What the task requires ::
Please retype the listing below exactly as it stands, skipping any pictures.

Exercise data ::
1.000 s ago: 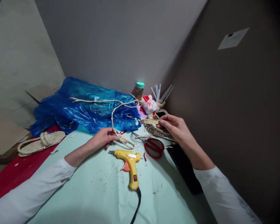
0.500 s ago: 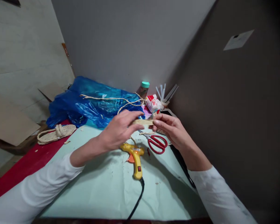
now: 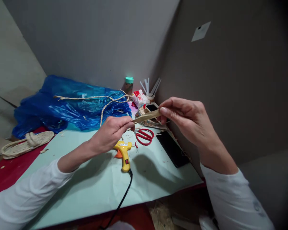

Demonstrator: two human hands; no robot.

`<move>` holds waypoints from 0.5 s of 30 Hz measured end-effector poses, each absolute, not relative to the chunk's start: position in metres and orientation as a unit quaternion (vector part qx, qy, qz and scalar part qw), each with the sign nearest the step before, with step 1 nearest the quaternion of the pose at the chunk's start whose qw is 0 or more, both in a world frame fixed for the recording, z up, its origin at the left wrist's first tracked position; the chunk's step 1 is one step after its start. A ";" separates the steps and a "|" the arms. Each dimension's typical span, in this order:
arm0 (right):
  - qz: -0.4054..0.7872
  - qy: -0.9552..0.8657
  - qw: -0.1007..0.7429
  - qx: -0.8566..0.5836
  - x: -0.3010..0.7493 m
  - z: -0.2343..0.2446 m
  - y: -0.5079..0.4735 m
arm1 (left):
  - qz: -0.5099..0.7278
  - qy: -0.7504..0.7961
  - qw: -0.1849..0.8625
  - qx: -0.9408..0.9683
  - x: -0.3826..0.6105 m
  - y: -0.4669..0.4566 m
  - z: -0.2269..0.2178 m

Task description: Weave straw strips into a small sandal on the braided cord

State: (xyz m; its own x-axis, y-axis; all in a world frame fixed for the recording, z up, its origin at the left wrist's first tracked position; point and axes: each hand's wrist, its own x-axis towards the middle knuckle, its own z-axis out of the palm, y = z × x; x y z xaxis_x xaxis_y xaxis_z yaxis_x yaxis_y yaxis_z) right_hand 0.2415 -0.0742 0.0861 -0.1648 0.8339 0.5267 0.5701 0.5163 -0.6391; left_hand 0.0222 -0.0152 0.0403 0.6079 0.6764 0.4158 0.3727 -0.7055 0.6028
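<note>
A flat, straw-coloured strip of fibre [image 3: 147, 117] is stretched between my two hands above the table. My left hand [image 3: 115, 129] pinches its left end, and my right hand [image 3: 186, 119] grips the other end between thumb and fingers, slightly higher. Below the strip lie red-handled scissors [image 3: 144, 136], their blades partly hidden by my left hand. A yellow glue gun [image 3: 125, 156] with an orange trigger rests just under my left hand, its black cord running toward the front edge.
A blue plastic bag [image 3: 69, 108] with a twisted cord [image 3: 86, 97] covers the back left. A woven sandal [image 3: 28, 143] lies on red cloth at left. A black phone-like slab [image 3: 173, 149] lies at right. Behind stand a green-lidded jar [image 3: 129, 84] and glue sticks [image 3: 147, 85].
The left thumb and fingers, apart before, have closed on the strip's left end. My hands are farther apart, showing more of the strip. The view has turned to the right.
</note>
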 end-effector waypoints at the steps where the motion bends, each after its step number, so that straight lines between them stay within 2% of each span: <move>1: 0.150 -0.757 0.420 -0.477 0.247 0.090 -0.079 | 0.309 0.304 0.246 0.867 0.025 -0.018 0.037; 4: 0.147 -0.774 0.357 -0.502 0.264 0.105 -0.094 | 0.225 0.281 0.288 0.887 0.036 -0.032 0.024; 7: 0.106 -0.761 0.367 -0.524 0.278 0.122 -0.101 | 0.050 0.182 0.293 0.937 0.049 -0.056 0.011; 9: 0.088 -0.753 0.368 -0.538 0.285 0.127 -0.099 | -0.021 0.102 0.291 0.951 0.059 -0.075 0.007; 12: 0.067 -0.739 0.328 -0.585 0.295 0.113 -0.088 | -0.064 0.032 0.323 0.944 0.074 -0.098 0.010; 15: 0.086 -0.695 0.319 -0.639 0.307 0.072 -0.078 | -0.059 -0.004 0.360 0.931 0.089 -0.106 0.014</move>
State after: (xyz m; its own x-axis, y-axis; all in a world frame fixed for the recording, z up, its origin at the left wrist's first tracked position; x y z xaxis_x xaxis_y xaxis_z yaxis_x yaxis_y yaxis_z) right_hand 0.3073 -0.0775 0.0716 0.0199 0.9425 0.3337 0.8334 0.1688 -0.5263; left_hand 0.0888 -0.1057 0.0141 0.9929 -0.0503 -0.1073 0.0348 -0.7415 0.6701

Response ::
1.000 s ago: 
0.500 s ago: 
now: 

Demonstrator: two human hands; no robot.

`<move>` holds waypoints from 0.5 s of 30 Hz measured end-effector poses, each absolute, not relative to the chunk's start: position in metres and orientation as a unit quaternion (vector part qx, qy, qz and scalar part qw), each with the sign nearest the step before, with step 1 nearest the quaternion of the pose at the chunk's start whose qw is 0 or more, both in a world frame fixed for the recording, z up, its origin at the left wrist's first tracked position; the chunk's step 1 is one step after its start. A ";" separates the steps and a "|" the arms. Each dimension's typical span, in this order:
arm0 (right):
  - qz: -0.4054..0.7872
  - qy: -0.9552..0.8657
  - qw: -0.1007..0.7429
  - qx: -0.8566..0.5836
  - x: -0.3010..0.7493 m
  - z: -0.2343..0.2446 m
  - y: -0.5079..0.4735 m
arm1 (left):
  - qz: -0.5099..0.7278
  - qy: -0.7504..0.7961
  - qw: -0.1849..0.8625
  - qx: -0.9408..0.9683
  - x: -0.3826..0.6105 m
  - y: -0.4669..0.4566 m
  - z: -0.2269..0.2178 m

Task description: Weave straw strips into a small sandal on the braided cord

State: (xyz m; its own x-axis, y-axis; all in a world frame fixed for the recording, z up, its origin at the left wrist's first tracked position; point and axes: each hand's wrist, its own x-axis towards the middle knuckle, its own z-axis out of the palm, y = z × x; x y z xaxis_x xaxis_y xaxis_z yaxis_x yaxis_y yaxis_z) right_hand 0.2415 -0.0742 0.0861 -0.1648 0.8339 0.5267 0.5701 0.5163 -0.6391; left_hand 0.0222 -0.0152 0.0403 0.6079 0.6764 0.4158 0.3727 -0.7055 0.6028
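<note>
A flat, straw-coloured strip of fibre [image 3: 147, 117] is stretched between my two hands above the table. My left hand [image 3: 115, 129] pinches its left end, and my right hand [image 3: 186, 119] grips the other end between thumb and fingers, slightly higher. Below the strip lie red-handled scissors [image 3: 144, 136], their blades partly hidden by my left hand. A yellow glue gun [image 3: 125, 156] with an orange trigger rests just under my left hand, its black cord running toward the front edge.
A blue plastic bag [image 3: 69, 108] with a twisted cord [image 3: 86, 97] covers the back left. A woven sandal [image 3: 28, 143] lies on red cloth at left. A black phone-like slab [image 3: 173, 149] lies at right. Behind stand a green-lidded jar [image 3: 129, 84] and glue sticks [image 3: 147, 85].
The left thumb and fingers, apart before, have closed on the strip's left end. My hands are farther apart, showing more of the strip. The view has turned to the right.
</note>
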 end-effector waypoints at the steps where the motion bends, each after its step number, so that straight lines between them stay within 2% of each span: <move>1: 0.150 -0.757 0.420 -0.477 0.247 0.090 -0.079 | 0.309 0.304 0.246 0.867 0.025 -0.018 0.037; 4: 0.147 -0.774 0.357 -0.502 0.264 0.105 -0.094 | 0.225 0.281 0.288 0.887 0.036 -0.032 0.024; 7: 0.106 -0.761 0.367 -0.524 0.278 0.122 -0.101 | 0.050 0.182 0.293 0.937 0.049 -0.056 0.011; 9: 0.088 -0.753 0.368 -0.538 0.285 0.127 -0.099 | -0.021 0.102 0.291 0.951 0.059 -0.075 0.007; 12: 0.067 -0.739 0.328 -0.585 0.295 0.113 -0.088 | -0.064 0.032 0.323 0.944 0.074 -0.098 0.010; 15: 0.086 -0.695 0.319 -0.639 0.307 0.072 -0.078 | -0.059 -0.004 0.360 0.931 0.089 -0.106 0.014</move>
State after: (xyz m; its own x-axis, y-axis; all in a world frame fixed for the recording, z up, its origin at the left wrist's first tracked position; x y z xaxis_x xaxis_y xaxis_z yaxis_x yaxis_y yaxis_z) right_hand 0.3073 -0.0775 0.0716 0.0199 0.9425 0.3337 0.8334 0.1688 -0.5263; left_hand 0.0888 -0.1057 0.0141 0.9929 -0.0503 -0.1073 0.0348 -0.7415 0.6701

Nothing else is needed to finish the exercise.